TASK: Starting with the line containing "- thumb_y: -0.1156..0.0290" and going on through the line containing "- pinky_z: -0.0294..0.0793", return the lines of the data below exactly, and only those.

SOURCE DATA:

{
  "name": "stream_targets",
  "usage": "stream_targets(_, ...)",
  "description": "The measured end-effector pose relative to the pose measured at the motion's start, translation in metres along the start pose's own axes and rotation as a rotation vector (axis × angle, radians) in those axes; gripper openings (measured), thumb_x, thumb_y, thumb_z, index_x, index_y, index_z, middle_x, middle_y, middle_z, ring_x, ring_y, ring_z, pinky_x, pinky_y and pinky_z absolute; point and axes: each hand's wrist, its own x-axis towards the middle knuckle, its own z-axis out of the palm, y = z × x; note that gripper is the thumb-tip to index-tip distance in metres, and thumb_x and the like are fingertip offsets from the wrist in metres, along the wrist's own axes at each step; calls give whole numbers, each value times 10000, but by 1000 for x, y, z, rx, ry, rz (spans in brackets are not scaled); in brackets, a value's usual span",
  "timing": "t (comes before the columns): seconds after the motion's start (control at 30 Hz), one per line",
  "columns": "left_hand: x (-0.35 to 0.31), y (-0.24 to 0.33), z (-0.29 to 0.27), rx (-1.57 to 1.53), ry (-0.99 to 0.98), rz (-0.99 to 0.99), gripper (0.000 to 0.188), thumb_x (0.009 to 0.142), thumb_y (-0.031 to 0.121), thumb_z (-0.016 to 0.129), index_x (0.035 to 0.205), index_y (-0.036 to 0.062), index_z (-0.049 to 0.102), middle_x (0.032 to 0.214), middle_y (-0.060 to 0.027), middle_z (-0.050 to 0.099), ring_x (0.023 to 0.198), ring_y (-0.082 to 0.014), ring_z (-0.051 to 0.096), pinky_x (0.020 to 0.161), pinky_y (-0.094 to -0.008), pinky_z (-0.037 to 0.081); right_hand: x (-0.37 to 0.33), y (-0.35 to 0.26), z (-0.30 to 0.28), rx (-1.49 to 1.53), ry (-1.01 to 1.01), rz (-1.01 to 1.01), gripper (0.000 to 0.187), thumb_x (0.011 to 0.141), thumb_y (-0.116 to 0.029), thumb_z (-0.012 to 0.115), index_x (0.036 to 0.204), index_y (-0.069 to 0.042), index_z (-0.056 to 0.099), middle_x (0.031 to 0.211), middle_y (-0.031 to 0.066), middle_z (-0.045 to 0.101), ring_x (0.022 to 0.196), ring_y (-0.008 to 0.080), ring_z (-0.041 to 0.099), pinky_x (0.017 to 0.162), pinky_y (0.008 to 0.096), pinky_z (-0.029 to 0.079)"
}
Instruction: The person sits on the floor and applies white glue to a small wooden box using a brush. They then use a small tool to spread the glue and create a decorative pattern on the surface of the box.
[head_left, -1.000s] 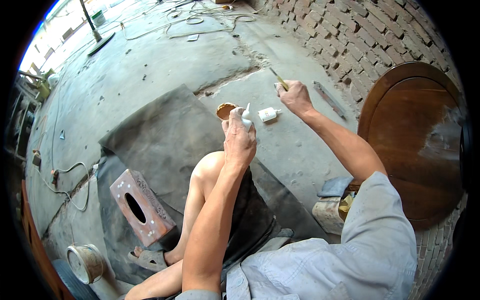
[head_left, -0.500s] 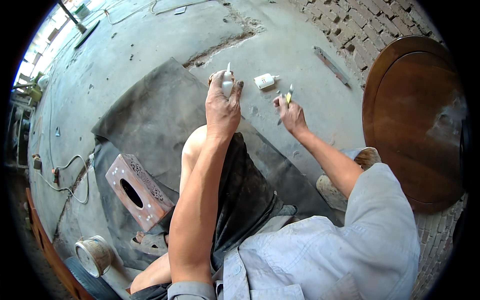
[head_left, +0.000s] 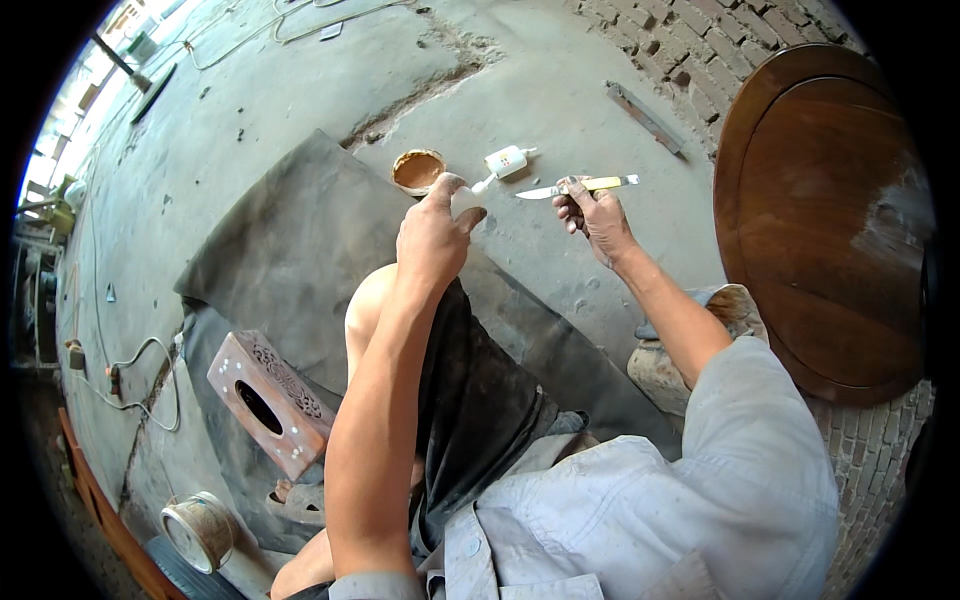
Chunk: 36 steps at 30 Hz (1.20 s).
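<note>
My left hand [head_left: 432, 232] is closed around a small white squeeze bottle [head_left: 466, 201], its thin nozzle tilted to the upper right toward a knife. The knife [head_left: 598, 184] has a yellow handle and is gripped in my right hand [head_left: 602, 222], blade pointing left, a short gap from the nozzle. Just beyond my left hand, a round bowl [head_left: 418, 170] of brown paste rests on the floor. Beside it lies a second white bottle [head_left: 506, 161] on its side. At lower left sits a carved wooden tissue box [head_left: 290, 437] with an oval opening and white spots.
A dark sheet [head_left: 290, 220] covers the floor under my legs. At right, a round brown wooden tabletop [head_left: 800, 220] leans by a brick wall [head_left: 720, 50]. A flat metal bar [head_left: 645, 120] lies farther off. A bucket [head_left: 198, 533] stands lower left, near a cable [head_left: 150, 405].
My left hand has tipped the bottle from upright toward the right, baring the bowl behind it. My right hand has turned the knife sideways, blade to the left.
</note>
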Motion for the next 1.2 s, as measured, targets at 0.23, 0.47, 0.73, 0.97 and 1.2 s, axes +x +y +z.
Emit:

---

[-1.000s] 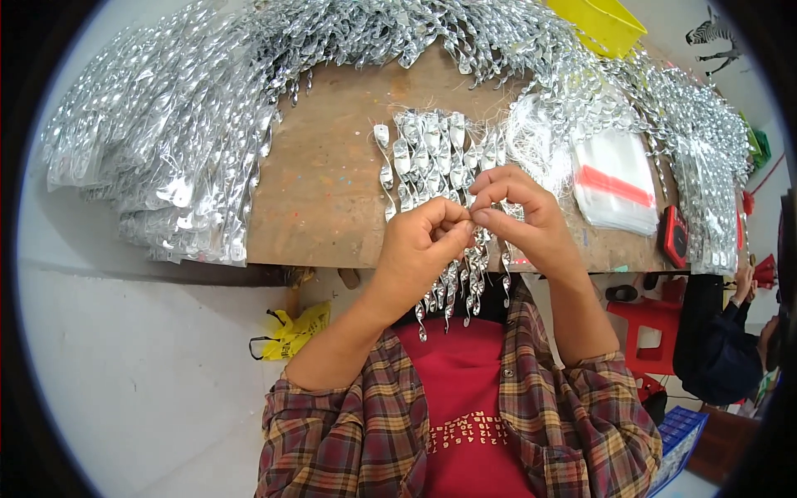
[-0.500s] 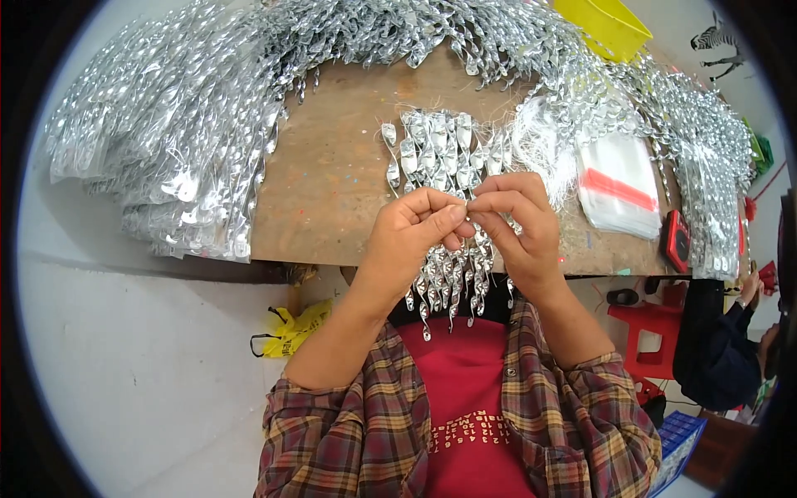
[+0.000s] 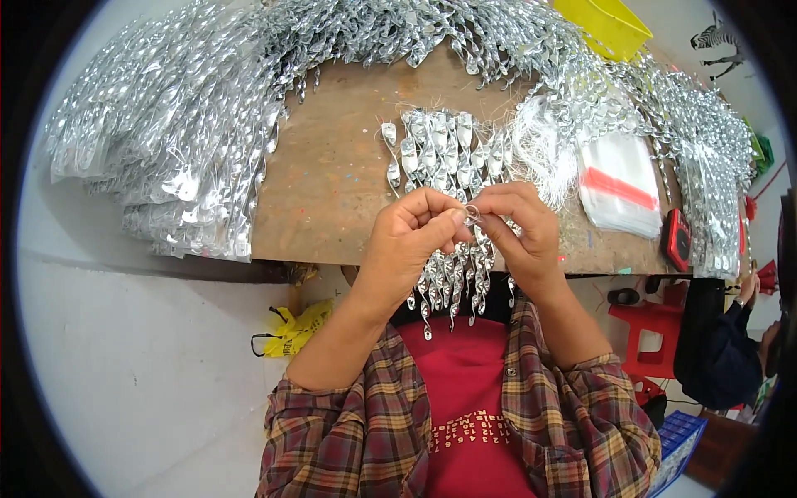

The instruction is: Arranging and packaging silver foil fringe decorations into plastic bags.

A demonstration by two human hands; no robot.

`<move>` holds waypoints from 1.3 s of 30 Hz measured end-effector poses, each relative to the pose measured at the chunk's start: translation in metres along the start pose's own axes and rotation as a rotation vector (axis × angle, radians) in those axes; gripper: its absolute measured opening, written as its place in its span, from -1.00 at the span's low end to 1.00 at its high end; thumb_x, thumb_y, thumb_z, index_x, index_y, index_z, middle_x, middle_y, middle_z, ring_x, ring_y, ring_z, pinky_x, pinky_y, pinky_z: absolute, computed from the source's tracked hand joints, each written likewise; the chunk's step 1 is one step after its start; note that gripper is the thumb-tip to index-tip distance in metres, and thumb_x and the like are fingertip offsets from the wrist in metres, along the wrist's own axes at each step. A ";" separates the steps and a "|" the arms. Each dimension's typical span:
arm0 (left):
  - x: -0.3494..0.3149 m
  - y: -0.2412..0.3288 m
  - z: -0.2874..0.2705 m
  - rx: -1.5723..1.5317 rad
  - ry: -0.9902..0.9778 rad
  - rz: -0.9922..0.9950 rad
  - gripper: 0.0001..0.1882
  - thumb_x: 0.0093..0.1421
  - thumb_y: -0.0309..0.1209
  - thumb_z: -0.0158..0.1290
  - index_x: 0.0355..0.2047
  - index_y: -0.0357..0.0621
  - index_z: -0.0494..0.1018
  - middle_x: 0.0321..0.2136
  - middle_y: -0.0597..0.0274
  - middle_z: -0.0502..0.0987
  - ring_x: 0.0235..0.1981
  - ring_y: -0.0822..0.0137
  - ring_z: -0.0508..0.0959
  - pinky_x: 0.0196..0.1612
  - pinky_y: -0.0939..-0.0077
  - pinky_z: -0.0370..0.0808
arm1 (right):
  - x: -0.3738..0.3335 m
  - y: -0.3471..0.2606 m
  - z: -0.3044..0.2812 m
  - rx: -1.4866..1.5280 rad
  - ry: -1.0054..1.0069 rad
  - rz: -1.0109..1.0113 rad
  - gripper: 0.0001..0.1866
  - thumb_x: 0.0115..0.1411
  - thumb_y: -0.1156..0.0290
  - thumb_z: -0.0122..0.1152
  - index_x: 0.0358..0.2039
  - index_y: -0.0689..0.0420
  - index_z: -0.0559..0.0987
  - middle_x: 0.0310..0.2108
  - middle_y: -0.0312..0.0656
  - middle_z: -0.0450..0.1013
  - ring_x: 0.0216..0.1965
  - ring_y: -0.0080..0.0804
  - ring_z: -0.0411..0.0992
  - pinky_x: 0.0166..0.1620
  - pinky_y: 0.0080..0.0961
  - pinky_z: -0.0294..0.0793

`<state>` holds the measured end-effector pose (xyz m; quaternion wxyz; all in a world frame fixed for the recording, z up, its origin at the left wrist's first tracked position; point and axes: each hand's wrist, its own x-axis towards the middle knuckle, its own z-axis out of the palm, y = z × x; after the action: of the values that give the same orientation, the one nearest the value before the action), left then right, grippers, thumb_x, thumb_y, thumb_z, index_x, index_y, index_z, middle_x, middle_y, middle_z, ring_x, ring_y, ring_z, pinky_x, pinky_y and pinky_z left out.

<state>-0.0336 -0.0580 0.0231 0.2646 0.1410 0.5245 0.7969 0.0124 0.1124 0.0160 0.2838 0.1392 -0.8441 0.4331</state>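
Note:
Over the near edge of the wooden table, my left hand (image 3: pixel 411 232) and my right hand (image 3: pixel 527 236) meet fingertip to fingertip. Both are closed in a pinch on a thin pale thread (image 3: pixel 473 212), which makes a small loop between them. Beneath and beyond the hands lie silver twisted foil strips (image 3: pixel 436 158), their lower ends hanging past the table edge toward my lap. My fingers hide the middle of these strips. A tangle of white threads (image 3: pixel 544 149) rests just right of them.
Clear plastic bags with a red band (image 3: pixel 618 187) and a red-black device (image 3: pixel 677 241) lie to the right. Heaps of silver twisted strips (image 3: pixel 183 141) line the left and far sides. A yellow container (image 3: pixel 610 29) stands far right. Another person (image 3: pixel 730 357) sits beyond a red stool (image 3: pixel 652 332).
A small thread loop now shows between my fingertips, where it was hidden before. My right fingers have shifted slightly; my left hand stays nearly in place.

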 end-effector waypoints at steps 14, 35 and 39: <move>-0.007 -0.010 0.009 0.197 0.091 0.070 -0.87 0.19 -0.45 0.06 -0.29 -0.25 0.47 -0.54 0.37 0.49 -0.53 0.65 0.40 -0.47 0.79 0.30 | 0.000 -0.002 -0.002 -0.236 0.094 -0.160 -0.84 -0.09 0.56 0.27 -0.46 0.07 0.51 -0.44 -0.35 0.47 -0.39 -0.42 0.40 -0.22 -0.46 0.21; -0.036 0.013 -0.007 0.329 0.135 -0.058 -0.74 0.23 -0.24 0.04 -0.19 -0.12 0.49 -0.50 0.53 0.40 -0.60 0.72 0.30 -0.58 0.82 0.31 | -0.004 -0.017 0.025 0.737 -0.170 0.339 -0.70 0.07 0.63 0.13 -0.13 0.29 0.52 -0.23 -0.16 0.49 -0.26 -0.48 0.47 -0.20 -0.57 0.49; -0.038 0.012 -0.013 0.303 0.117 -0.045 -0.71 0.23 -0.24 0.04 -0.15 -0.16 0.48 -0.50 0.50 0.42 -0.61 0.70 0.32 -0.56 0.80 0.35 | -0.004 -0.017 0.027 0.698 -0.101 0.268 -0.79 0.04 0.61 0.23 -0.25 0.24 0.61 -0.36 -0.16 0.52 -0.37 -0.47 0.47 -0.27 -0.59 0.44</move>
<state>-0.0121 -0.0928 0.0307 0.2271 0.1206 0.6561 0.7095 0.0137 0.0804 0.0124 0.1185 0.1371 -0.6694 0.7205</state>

ANSWER BOX:
  - thumb_y: -0.1156..0.0290
  - thumb_z: -0.0122..0.1152
  - index_x: 0.0358..0.2039
  - index_y: -0.0689..0.0420
  - index_z: -0.0559..0.0987
  - middle_x: 0.0310..0.2108
  - middle_y: -0.0312..0.0656
  - middle_z: -0.0450..0.1013
  - ring_x: 0.0216..0.1965
  - ring_y: -0.0080..0.0804
  - ring_z: -0.0411..0.0992
  - pinky_x: 0.0166..0.1620
  - pinky_y: 0.0080..0.0961
  - pinky_z: -0.0294..0.0793

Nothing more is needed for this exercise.